WHAT IS NEEDED ->
Which lines below hold the word "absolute"? Report each one.
○ ○ ○ ○ ○
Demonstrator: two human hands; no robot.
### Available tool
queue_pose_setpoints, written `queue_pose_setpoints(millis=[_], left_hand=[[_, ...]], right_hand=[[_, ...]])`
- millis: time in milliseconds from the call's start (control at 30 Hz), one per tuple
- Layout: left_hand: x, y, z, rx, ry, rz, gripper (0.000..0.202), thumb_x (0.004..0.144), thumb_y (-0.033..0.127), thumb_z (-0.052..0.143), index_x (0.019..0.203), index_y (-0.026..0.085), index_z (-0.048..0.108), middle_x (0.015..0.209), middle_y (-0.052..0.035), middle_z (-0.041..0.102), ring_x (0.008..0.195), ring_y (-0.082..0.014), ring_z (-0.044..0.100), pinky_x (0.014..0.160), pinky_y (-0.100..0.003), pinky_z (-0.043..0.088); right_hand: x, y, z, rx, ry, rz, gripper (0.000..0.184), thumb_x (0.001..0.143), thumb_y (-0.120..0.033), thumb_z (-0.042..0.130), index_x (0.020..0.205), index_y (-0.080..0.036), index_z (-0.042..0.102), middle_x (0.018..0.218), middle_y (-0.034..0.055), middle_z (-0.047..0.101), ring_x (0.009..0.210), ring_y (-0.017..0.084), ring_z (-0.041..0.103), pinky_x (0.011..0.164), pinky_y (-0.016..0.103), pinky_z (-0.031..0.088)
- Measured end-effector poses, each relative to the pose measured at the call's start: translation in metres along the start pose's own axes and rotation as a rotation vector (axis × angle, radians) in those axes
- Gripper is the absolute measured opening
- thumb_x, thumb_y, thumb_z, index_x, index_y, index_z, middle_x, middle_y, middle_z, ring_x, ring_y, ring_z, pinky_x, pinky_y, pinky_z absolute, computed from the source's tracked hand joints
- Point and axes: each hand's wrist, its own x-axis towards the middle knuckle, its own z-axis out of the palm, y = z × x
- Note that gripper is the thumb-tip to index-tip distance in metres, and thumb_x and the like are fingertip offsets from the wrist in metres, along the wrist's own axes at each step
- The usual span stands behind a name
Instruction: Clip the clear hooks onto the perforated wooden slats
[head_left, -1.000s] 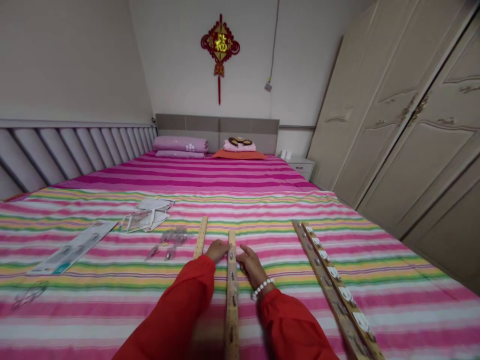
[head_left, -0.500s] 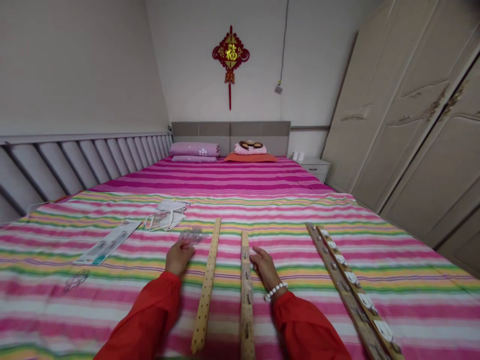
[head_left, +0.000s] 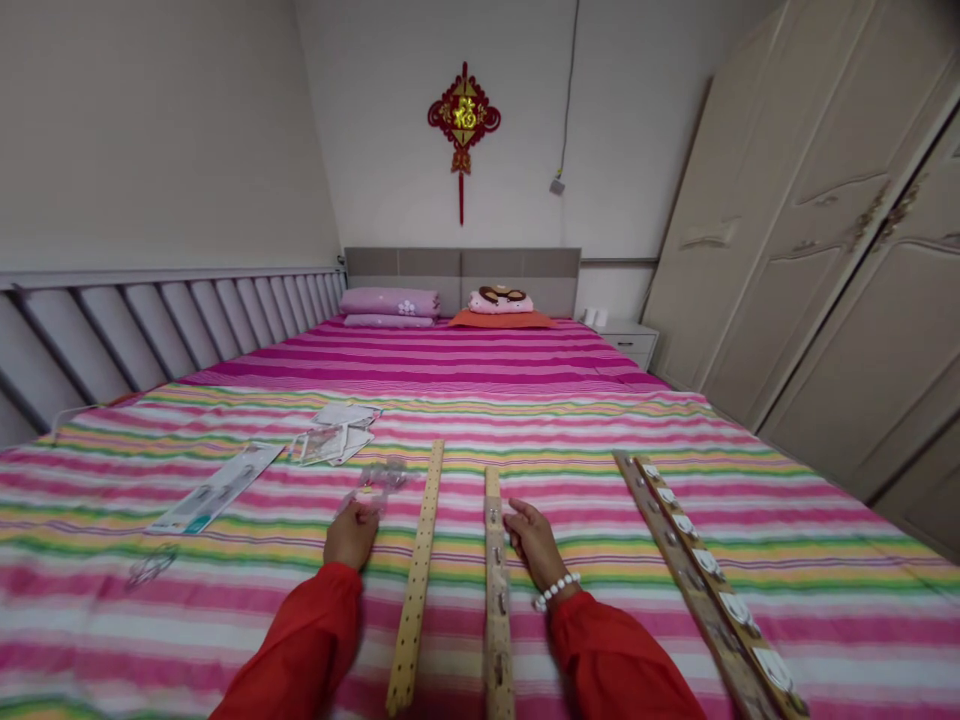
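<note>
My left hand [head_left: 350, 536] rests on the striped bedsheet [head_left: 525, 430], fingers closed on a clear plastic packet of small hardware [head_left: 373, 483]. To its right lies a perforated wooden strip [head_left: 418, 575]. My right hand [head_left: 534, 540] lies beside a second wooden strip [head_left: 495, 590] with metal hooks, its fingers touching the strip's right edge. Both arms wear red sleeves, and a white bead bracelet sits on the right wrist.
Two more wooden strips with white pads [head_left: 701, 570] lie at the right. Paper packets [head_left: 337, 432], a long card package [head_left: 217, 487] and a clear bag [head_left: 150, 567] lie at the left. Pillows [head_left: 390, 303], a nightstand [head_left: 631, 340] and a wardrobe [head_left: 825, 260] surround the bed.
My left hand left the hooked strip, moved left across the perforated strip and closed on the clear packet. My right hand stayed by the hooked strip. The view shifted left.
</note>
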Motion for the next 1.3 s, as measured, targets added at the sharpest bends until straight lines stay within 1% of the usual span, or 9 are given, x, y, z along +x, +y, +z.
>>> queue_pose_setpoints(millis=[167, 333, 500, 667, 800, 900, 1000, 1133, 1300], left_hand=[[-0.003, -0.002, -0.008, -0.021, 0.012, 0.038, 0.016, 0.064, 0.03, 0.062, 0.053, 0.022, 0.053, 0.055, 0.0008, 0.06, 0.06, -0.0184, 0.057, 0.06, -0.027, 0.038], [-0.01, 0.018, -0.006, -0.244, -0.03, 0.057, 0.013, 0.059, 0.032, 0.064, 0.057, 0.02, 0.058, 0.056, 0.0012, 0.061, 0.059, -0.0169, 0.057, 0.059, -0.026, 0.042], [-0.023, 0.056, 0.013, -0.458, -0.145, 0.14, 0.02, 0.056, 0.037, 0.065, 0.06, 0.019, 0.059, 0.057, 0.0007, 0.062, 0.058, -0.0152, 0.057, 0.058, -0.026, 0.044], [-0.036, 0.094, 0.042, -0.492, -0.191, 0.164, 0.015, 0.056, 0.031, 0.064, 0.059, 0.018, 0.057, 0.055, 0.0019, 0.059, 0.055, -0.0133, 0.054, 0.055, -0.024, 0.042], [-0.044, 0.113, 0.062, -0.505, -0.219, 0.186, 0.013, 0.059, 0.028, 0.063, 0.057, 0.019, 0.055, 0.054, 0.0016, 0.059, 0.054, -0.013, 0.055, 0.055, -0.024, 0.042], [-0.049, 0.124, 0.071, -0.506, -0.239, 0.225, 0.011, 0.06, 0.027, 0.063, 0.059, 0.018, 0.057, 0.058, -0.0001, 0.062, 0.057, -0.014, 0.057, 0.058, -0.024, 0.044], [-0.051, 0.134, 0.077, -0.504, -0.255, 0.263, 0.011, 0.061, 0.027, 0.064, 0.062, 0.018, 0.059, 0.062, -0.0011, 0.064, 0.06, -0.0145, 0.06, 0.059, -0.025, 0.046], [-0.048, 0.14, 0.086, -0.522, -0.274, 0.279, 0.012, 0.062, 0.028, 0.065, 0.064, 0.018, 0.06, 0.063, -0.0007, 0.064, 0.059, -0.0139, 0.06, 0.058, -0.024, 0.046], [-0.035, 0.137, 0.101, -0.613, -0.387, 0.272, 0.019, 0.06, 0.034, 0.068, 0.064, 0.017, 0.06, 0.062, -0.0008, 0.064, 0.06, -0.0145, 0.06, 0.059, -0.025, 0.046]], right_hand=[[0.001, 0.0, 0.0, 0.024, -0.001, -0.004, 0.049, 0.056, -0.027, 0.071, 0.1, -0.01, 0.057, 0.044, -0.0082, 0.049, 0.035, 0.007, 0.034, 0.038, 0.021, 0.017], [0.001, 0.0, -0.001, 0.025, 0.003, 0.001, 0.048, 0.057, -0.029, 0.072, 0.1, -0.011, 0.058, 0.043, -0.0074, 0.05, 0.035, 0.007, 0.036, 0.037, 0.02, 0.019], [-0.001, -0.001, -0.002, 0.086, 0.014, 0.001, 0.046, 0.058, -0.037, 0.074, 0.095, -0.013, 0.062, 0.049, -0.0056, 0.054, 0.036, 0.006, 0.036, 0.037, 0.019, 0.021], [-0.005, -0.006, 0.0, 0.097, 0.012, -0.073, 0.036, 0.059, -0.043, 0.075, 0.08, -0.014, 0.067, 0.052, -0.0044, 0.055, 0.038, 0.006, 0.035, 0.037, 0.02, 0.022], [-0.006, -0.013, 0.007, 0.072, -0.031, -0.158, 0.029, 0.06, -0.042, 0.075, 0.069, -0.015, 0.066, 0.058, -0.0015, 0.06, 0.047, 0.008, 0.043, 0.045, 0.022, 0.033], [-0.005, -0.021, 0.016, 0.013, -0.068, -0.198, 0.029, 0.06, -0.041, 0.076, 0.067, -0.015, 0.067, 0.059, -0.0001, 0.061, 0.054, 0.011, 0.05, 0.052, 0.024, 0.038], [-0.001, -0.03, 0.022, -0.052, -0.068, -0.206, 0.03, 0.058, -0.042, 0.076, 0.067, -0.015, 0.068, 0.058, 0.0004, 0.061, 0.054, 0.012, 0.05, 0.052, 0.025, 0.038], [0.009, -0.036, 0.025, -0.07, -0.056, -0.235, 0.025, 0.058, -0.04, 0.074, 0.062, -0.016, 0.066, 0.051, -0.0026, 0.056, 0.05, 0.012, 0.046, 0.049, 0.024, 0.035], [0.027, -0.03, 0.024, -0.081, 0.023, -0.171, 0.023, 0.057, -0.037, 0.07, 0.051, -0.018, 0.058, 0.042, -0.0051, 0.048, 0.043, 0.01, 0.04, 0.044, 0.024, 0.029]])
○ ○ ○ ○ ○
ANSWER SPACE ->
- Gripper is the absolute measured opening
- thumb_x, thumb_y, thumb_z, index_x, index_y, index_z, middle_x, middle_y, middle_z, ring_x, ring_y, ring_z, pinky_x, pinky_y, pinky_z absolute, computed from the source's tracked hand joints

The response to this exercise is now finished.